Aider les soignants à prévenir et à répondre aux crises liées à la démence
Le stress et l’épuisement professionnel des soignants dus à un manque de répit ou de soutien peuvent jouer un rôle dans la nécessité de rechercher des soins d’urgence chez les personnes atteintes de démence, a noté Gerlach, qui est professeur adjoint au Département de psychiatrie de l’UM.

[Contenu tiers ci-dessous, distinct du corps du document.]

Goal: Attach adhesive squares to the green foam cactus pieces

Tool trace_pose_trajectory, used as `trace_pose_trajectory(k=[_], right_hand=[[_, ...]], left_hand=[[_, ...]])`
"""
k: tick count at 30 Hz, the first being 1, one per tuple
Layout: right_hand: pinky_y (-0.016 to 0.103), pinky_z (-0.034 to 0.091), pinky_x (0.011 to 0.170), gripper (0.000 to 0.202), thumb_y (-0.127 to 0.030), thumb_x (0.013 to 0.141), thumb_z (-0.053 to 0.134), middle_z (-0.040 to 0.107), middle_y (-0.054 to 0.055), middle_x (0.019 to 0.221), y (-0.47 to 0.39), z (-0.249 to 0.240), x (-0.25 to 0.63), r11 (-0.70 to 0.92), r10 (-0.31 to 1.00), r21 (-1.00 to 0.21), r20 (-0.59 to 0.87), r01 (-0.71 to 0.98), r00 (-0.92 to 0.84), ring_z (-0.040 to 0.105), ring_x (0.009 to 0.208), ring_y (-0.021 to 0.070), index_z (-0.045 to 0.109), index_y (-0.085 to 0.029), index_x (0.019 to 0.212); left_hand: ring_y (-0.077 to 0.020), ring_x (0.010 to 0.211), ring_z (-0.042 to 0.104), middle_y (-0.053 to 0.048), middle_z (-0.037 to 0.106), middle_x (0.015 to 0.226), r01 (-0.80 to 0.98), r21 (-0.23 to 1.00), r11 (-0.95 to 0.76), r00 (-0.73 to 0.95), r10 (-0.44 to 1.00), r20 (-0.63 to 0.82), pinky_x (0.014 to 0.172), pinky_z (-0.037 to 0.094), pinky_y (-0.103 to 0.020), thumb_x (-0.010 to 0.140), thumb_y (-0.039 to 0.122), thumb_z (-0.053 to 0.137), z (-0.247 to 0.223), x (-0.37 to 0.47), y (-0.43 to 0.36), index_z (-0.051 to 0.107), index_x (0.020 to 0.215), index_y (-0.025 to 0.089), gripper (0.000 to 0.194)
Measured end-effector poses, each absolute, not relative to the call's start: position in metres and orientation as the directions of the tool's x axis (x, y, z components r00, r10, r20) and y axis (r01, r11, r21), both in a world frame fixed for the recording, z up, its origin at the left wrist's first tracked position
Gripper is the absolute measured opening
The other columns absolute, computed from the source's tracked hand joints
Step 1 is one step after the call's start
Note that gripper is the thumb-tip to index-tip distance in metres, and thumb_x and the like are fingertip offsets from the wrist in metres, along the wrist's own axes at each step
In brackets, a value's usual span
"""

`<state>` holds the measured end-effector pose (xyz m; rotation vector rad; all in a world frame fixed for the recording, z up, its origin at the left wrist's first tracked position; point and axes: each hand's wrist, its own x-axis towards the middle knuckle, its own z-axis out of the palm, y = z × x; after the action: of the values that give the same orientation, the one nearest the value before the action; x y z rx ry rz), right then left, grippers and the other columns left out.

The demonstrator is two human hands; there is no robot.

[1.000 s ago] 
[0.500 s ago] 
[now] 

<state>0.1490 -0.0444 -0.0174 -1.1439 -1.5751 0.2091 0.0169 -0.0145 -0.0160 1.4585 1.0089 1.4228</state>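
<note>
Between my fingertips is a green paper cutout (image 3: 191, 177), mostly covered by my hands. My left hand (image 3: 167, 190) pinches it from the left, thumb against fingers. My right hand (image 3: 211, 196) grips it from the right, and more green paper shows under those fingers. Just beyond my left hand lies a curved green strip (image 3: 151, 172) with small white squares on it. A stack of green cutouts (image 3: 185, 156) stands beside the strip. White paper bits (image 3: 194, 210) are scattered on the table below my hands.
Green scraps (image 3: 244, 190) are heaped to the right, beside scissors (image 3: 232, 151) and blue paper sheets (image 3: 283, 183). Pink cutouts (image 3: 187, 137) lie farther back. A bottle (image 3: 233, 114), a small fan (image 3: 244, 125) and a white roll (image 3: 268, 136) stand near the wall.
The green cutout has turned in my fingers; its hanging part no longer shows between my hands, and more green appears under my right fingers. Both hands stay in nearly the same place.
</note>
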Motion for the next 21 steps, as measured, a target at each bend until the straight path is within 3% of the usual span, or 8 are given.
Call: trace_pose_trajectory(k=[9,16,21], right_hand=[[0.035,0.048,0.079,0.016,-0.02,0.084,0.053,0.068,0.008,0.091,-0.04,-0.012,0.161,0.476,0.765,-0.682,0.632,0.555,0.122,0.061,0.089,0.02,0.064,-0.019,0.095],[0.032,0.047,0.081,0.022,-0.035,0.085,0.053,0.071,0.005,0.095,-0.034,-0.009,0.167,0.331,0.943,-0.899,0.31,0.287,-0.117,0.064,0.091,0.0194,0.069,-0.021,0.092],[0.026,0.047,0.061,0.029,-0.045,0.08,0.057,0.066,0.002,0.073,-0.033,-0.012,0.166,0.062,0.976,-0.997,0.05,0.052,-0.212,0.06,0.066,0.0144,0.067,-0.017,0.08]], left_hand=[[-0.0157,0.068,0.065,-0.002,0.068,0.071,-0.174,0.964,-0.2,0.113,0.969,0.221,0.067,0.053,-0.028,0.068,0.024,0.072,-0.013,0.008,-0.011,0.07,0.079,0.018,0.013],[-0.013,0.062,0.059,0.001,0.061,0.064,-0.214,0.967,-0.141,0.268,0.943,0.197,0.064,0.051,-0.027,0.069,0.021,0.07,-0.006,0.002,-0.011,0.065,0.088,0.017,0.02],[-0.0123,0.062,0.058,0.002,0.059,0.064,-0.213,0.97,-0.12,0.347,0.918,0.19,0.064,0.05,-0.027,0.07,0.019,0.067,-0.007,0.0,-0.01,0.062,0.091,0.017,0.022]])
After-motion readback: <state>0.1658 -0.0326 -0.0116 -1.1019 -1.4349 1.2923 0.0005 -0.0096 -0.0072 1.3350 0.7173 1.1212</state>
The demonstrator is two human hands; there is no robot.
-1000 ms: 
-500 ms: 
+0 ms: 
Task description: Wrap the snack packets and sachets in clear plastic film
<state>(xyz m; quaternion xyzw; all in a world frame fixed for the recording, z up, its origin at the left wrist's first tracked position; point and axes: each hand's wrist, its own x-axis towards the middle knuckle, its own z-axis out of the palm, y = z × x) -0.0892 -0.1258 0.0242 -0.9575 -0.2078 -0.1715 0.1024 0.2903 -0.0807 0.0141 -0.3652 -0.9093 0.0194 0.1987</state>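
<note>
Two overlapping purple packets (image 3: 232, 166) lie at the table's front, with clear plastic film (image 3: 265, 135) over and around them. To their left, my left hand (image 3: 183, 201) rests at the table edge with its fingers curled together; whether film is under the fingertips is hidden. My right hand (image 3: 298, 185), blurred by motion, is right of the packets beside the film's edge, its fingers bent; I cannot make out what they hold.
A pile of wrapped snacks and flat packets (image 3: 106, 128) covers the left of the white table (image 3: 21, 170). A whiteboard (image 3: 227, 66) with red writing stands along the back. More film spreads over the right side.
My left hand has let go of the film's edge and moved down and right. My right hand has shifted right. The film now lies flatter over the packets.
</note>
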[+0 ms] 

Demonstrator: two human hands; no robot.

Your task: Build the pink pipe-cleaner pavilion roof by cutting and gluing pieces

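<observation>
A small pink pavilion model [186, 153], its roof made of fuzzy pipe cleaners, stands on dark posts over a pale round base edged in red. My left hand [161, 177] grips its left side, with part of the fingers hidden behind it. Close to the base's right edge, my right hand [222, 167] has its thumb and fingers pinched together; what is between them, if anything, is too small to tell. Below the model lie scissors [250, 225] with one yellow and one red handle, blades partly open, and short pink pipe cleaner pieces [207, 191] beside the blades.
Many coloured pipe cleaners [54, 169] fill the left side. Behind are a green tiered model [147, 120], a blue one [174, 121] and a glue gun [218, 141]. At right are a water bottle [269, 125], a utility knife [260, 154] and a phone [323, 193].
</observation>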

Elle voit des promesses dans une nouvelle règle proposée par Medicare qui permettrait aux équipes de soins de santé d’être remboursées pour les séances qui éduquent les aidants familiaux – y compris sur la façon de prévenir ou d’apaiser les symptômes comportementaux chez leurs proches.
Une approche à cela, appelée DICE, a été co-développée à la division de psychiatrie gériatrique de Michigan Medicine et est maintenant disponible en ligne pour les soignants de la démence partout. Gerlach recommande également les programmes de soutien aux soignants et les informations proposées par l’Association Alzheimer, ainsi que les vidéos de UCLA Health, disponibles en plusieurs langues, aux soignants de ses patients pour les aider à gérer ces comportements.
Ceux qui vivent avec des personnes atteintes de démence devraient également envisager des mises à niveau de sécurité à la maison pour réduire les risques de chute et les risques d’autres blessures. « Il est important d’adapter l’environnement familial à leurs besoins et à leurs capacités, ce qui pourrait réduire le risque de nécessité de soins d’urgence », a déclaré Gerlach.
L’augmentation des services d’urgence axés sur la gériatrie ou des zones au sein des grands services d’urgence peut également aider, a noté Gerlach, mais ils ne sont pas disponibles dans tous les domaines.
Il est également important que les familles soient réalistes quant au moment où il est temps de demander des services d’urgence pour leur proche atteint de démence.
Si l’agression physique ou le risque de chute devient trop difficile à gérer pour un soignant familial, la sécurité du patient et du soignant doit l’emporter sur le désir de les garder à la maison, dit Gerlach. « Mais avant cela, nous pouvons faire beaucoup en ambulatoire pour aider à prévenir les crises et le besoin de soins d’urgence », a-t-elle déclaré.
L’étude a été financée par l’institut national sur le vieillissement, qui fait partie des instituts nationaux de la santé (AG066864, AG066582), y compris la subvention qui finance le centre UM pour accélérer la recherche sur la population dans la maladie d’Alzheimer, dirigée par la co-auteure et gériatre Julie Bynum, MD, MPH
Gerlach, Davis et Bynum sont membres de l’UM Institute for Healthcare Policy and Innovation. L’analyste de données UM Jonathan Martindale, MHI, est également l’un des auteurs de l’article.